Please work out how many lines in the records below include the word "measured", and reply with that number only.

☆ ☆ ☆

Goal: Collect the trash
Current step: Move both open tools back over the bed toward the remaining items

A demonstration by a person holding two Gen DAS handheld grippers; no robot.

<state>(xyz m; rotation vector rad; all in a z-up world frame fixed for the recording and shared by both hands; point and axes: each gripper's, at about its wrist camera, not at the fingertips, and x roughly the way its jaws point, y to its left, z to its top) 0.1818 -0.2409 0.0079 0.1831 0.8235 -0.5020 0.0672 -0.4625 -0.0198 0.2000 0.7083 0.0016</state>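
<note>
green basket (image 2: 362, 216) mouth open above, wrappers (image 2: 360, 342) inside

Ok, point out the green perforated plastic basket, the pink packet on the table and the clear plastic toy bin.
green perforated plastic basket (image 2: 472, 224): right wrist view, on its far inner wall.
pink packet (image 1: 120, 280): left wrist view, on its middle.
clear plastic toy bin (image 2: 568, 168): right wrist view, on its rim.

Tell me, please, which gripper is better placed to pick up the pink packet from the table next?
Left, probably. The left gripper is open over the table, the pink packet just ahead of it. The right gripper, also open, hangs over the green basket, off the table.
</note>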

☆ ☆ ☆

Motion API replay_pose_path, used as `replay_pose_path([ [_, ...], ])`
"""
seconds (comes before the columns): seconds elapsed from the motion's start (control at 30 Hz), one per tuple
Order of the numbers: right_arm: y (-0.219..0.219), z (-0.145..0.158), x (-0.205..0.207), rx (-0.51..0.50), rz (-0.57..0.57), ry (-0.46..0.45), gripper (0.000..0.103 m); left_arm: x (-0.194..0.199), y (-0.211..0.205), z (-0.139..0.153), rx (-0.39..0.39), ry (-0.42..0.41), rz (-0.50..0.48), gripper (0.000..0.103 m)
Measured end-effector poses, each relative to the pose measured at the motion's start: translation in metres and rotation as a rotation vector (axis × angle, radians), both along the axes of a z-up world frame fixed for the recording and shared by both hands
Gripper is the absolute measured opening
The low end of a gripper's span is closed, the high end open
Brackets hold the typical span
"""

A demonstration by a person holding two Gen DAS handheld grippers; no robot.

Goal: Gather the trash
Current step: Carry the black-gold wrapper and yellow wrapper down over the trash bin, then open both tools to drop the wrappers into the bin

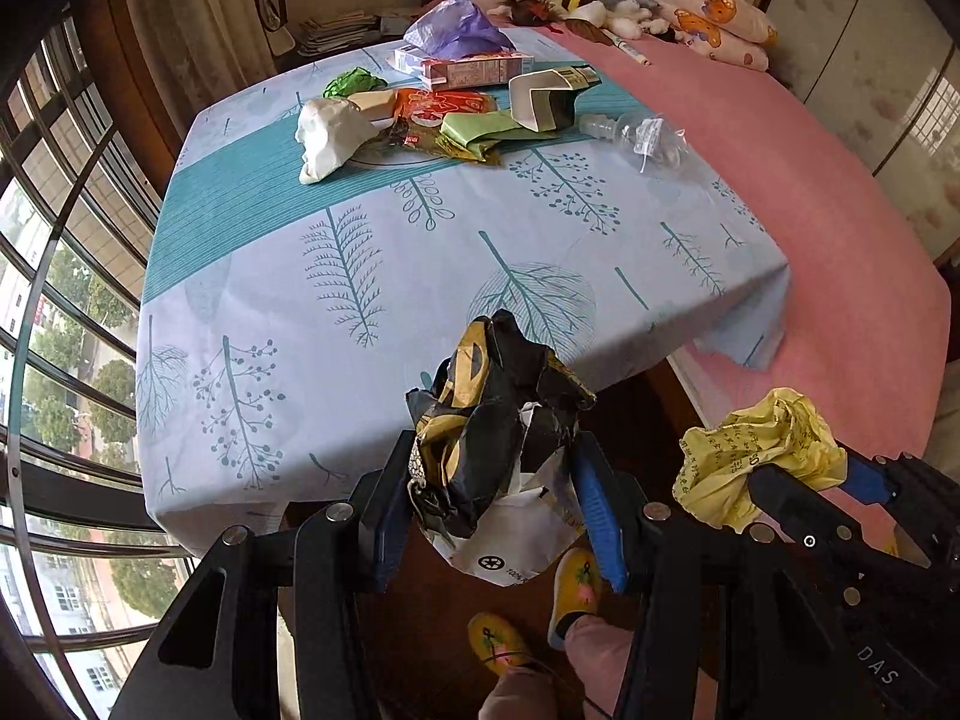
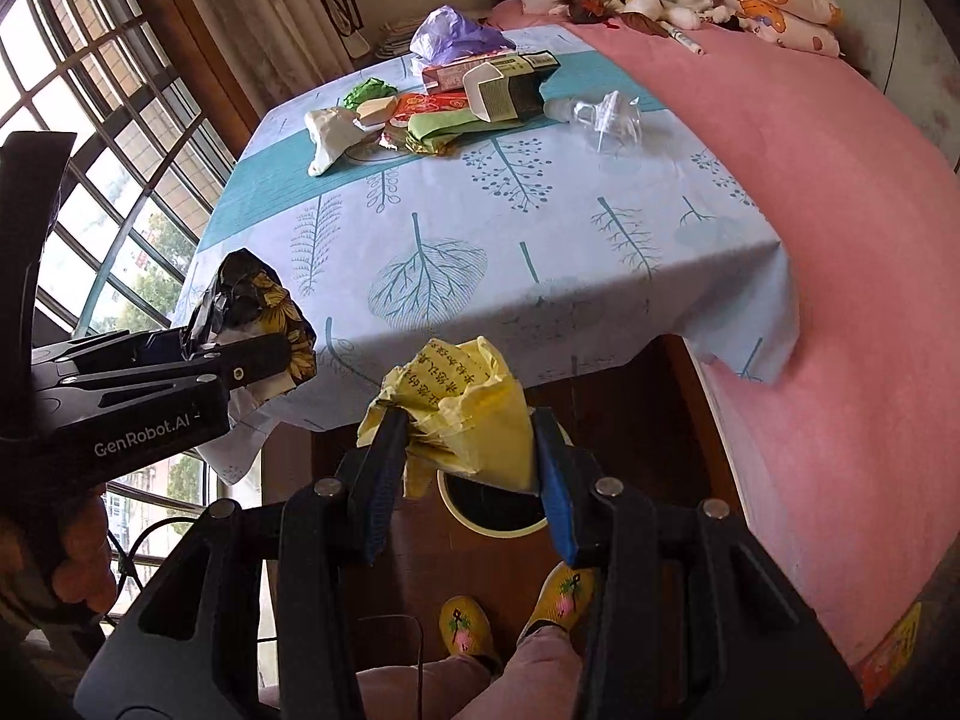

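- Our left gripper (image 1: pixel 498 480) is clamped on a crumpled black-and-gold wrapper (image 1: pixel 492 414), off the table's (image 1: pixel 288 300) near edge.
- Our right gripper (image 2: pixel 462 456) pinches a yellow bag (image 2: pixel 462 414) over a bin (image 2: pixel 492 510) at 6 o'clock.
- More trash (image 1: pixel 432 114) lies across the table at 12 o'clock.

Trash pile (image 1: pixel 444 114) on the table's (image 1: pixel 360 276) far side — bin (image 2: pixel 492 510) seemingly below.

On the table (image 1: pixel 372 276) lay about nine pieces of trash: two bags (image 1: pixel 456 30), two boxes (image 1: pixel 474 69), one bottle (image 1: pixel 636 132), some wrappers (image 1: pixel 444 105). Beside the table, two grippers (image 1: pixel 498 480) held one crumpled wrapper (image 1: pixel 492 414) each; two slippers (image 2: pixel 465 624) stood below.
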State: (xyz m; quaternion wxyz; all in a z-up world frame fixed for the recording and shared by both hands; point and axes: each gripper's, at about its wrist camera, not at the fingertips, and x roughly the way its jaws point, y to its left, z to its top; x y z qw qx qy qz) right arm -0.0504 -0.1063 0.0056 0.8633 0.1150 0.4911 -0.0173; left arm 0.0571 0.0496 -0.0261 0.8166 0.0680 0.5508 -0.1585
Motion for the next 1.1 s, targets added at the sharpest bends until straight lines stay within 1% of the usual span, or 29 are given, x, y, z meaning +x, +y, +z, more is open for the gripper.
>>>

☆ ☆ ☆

§ EXERCISE OUTPUT
2